Senior Notes, due fiscal 2017 ($926 million at January 30, 2010)

On July 9, 2009, TRU Propco I, formerly known as TRU 2005 RE Holding Co. I, LLC, one of our wholly-owned subsidiaries, completed the offering of $950 million aggregate principal amount of senior unsecured 10.75% notes due 2017 (the “Notes”). The Notes were issued at a discount of $25 million which resulted in the receipt of proceeds of $925 million. The proceeds of $925 million from the offering of the Notes, together with $263 million of cash on hand and $99 million of restricted cash released from restrictions were used to repay the outstanding loan balance under TRU Propco I’s unsecured credit agreement of $1,267 million plus accrued interest of approximately $1 million and fees at closing of approximately $19 million. Total fees paid in connection with the sale of the Notes totaled approximately $23 million and will be deferred and expensed over the life of the Notes. As a result of the repayment of our unsecured credit agreement, we expensed approximately $8 million of deferred financing costs. At January 30, 2010, deferred financing expenses recorded for these notes were $21 million included in Other assets on our Consolidated Balance Sheets. TRU Propco I owns or has leasehold interests in 355 stores, three distribution centers and our headquarters building and it leases all of these properties to Toys – Delaware pursuant to a long-term lease.

The Notes are solely the obligation of TRU Propco I and its wholly-owned subsidiaries (the “Guarantors”) and are not guaranteed by Toys “R” Us, Inc. or Toys – Delaware. The Notes are guaranteed by the Guarantors, jointly and severally, fully and unconditionally, and the indenture governing the Notes contain covenants, including, among other things, covenants that restrict the ability of TRU Propco I and the Guarantors to incur additional indebtedness, pay dividends or make other distributions, make other restricted payments and investments, create liens, and impose restrictions on the ability of the Guarantors to pay dividends or make other payments. The indenture governing the Notes also contains covenants that limit the ability of Toys “R” Us, Inc. to cause or permit Toys – Delaware to incur indebtedness or make restricted payments. These covenants are subject to a number of important qualifications and limitations. The Notes may be redeemed, in whole or in part, at any time prior to July 15, 2013 at a price equal to 100% of the principal amount plus a “make-whole” premium, plus accrued and unpaid interest to the date of redemption. The Notes will be redeemable, in whole or in part, at any time on or after July 15, 2013, at the specified redemption prices, plus accrued and unpaid interest, if any. In addition, TRU Propco I may redeem up to 35% of the Notes before July 15, 2012 with the net cash proceeds from certain equity offerings. Following specified kinds of changes of control with respect to Toys “R” Us, Inc. or TRU Propco I, TRU Propco I will be required to offer to purchase the Notes at a purchase price in cash equal to 101% of their principal amount, plus accrued and unpaid interest, if any, to but not including the purchase date. Interest on the Notes is payable in cash semi-annually in arrears through maturity on January 15 and July 15 of each year, commencing on January 15, 2010.

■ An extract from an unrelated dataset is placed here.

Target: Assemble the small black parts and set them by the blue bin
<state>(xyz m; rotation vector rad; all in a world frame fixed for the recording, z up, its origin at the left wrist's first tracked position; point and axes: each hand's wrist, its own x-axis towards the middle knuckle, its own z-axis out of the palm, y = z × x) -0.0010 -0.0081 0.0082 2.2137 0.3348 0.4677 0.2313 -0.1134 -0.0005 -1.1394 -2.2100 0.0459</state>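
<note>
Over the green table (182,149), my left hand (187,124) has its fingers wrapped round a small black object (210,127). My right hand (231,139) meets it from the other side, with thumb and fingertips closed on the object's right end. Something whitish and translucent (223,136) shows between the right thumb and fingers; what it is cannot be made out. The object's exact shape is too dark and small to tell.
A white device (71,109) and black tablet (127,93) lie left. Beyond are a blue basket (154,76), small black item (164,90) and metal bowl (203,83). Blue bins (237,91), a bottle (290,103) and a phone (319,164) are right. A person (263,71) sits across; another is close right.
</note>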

Pursuant to a registration rights agreement that TRU Propco I entered into in connection with the offering of the Notes, TRU Propco I is required to use its reasonable efforts to file a registration statement with the Securities and Exchange Commission (the “SEC”) to register notes that would have substantially identical terms as the Notes, and consummate an exchange offer for such notes within 365 days after July 9, 2009. In the event TRU Propco I fails to meet the 365-day target or certain other conditions set forth in the registration rights agreement, the annual interest rate on the Notes will increase by 0.25%. The annual interest rate on the Notes will increase by an additional 0.25% for each subsequent 90-day period such target or conditions are not met, up to a maximum increase of 0.50%. On March 9, 2010 TRU Propco I filed Amendment No. 2 to Form S-4, a registration statement under the Securities Act of 1933. As of the date of this filing, this Form S-4 had not been declared effective.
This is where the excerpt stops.